Even when writing songs for other artists, however, Racella doesn’t change her creative process.

“Honestly, I just try not to think, and I try to just feel,” she said. “I have to feel what’s in my gut, and whatever comes out of my gut, I just sing it. I record it. And that’s why it’s so important when people say ‘Oh, I’m inspired to do something! I have to get my phone out, and I need to record it,’ it’s real … if you don’t put it out there, it’s not going to come back to you.”

Racella doesn’t just limit herself to writing and performing; she also records her own albums. As she explains: “Somebody told me that Pro-Tools was the industry program to use for music, so I said, ‘OK, I’ll try to learn it.’ Thank God I learned it, because now I know how to engineer my own music and edit it, and do all the things that I want to do with it, with my voice.”

Racella’s emotive songwriting is especially apparent on the new album, for which she drew on family trauma.

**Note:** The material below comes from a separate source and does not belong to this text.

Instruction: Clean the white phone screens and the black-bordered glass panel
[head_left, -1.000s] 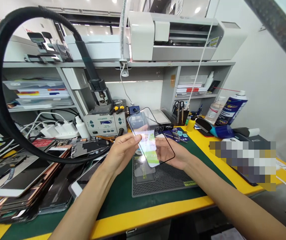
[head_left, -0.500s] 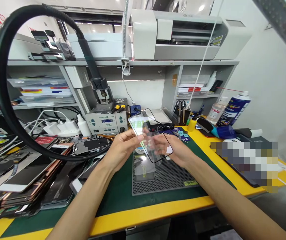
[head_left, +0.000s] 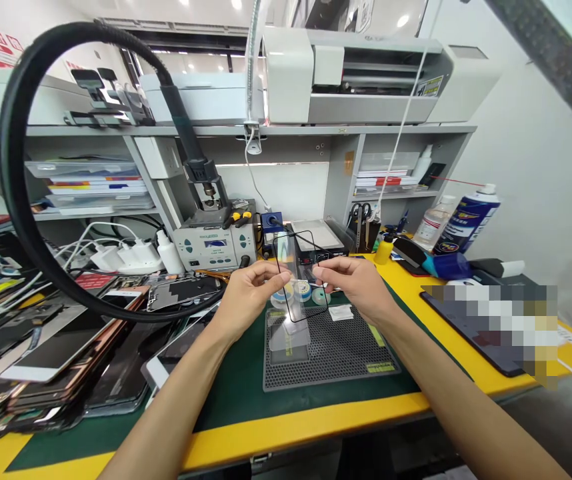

“I was inspired by my husband. Three years ago he got into a terrible car accident, and we had just gotten married a month before he got into this accident. So it was my highest of highs to my lowest of lows. It was like a wave, so that’s why I named the EP Waves.

“It was such a miraculous thing to witness,” she said, “for my husband to just survive that type of accident. He had heart surgery, and he also had spine surgery, and nobody knew if he was going to make it. But I just stayed with him … It still boggles my mind how I got through that.”